The villagers got up, prepared breakfast. And suddenly they surprised a strange silence reigning around their izbas. No crunch of footsteps in the snow; no wind whistling around the roof edges, no dogs barking. Nothing. A cotton-wool silence, opaque, absolute. This deaf outside world filtered out all the household sounds that normally went unnoticed. You could hear the sighing of a kettle on the stove, the slight, regular hiss of a lightbulb. We listened, my aunt and I, to the unfathomable depth of this silence. We looked at the clock with its weights. Normally the day should have dawned by then. With our foreheads pressed against the windowpane, we peered into the darkness.
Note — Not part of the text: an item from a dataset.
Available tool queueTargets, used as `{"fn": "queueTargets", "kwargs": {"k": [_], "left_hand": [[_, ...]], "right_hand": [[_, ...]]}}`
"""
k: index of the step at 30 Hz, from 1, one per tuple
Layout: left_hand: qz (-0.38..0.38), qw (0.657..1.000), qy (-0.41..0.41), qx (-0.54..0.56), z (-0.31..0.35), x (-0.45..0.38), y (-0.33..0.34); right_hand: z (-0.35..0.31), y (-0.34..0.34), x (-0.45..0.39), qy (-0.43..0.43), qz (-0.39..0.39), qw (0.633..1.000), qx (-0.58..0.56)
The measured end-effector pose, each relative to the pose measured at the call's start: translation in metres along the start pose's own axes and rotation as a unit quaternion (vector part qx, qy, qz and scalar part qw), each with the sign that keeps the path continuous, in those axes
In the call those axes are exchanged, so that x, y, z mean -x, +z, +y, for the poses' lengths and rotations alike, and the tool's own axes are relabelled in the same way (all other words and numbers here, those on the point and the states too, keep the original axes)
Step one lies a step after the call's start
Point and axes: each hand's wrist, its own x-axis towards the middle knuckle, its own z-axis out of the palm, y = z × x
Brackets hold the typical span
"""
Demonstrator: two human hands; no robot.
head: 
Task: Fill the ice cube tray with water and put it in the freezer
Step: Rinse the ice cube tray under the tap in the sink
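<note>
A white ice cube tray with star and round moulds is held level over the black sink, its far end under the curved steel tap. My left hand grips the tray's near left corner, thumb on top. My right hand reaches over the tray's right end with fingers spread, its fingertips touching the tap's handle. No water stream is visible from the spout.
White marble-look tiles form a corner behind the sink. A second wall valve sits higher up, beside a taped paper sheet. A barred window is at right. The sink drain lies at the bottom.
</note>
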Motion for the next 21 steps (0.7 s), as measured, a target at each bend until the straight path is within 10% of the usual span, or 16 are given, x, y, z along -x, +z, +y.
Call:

The window was completely blocked by snow. Then we rushed to the entrance hall and, already anticipating the unimaginable, which recurred almost every winter, we opened the door…

A wall of snow rose on the threshold of our izba. The village was entirely buried.

With a yell of wild joy, I seized hold of a shovel. No school! No homework! A day of happy chaos awaited us.

I began by digging out a narrow section; then, by packing down the light and feathery snow, I fashioned steps. From time to time my aunt sprinkled the depths of my cavern with hot water from the kettle to ease my task. I was climbing up slowly, compelled at times to proceed almost horizontally. My aunt encouraged me from the threshold of the izba, begging me not to go too fast. I was beginning to be short of breath, I experienced a strange giddiness, my bare hands were burning, my pulse was throbbing heavily in my temples. The light of the dim bulb coming from the izba now scarcely reached the corner where I was hacking away.